One of the World’s fastest growing martial arts,
“Jiu Jitsu” was introduced to Brazil by Japanese Judo ground fighting experts around 1909 it was developed into the modern martial art that we see today.
The aim of BJJ is to defend yourself by disabling the attacker by means of damaging a major limb at the joint or applying a choke hold to render the assailant unconscious, thereby stopping the assault. It’s signature technique is the use of the closed guard, using the power of both legs and hips to weigh down and restrict the movement of the attacker and also to use them to apply locks and chokes.
In 1993 the introduction of BJJ via the Ultimate Fighting Championships the popularity of this martial art has surged worldwide, much of it due to the effectiveness against many other popular martial arts, definitively settling the age-old argument of which martial arts style is better.
Having the skills in knowing what to do presents a huge advantage even for a smaller, weaker person against an untrained attacker.
We believe first and foremost Brazilian jiu-jitsu is a ‘MARTIAL’ Art. We ensure that we focus on teaching our students how to successfully defend themselves with their jiu jitsu. As such we present a cutting edge, up to date, proven approach to self-preservation training.
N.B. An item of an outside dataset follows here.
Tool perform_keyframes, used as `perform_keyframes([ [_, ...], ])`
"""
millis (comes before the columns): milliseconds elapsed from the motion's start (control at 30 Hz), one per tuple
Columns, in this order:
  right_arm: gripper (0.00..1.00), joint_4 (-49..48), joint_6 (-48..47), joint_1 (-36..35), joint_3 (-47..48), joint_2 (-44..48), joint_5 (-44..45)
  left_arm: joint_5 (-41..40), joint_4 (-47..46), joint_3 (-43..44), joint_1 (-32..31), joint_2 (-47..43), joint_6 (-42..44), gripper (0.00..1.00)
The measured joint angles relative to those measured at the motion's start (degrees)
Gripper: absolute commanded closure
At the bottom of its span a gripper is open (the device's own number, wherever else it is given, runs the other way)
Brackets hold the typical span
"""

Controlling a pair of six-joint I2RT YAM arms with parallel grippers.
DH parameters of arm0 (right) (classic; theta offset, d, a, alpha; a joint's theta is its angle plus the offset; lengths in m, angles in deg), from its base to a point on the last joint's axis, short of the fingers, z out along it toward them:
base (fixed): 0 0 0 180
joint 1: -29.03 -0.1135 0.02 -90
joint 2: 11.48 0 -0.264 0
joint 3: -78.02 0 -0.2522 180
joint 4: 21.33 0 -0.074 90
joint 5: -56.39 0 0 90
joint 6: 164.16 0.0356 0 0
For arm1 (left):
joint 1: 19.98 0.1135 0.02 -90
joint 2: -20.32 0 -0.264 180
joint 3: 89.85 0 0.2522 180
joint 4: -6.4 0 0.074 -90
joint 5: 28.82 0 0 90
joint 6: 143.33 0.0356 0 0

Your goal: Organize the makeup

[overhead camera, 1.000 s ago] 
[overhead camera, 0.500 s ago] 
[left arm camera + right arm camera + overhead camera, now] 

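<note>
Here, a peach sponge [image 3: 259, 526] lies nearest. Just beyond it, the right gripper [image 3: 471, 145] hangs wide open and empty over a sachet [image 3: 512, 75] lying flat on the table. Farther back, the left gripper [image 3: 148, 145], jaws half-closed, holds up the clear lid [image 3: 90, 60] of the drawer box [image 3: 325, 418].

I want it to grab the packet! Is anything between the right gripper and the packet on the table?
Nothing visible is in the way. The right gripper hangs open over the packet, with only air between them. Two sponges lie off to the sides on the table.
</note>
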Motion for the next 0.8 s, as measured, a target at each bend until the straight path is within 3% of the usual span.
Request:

See more about Monkey Jits here
This doesn’t mean that we don’t believe live sparring isn’t important. On the contrary, it is in the roll where you learn to be calm, focused, precise and develop timing. All these ‘skills’ are key in your ability to successfully apply your jiu-jitsu skills in self-preservation. Not withstanding, live rolling is ‘serious’ fun, personally challenging, and where you have the opportunity to experience the flow state.
Thirdly, jiu-jitsu is often said to change people’s lives, first on the mat, and then in the world. We firmly believe this too. Except we don’t leave it to chance. We integrate cutting edge personal development coaching, mindfulness research and performance psychology into our training approach.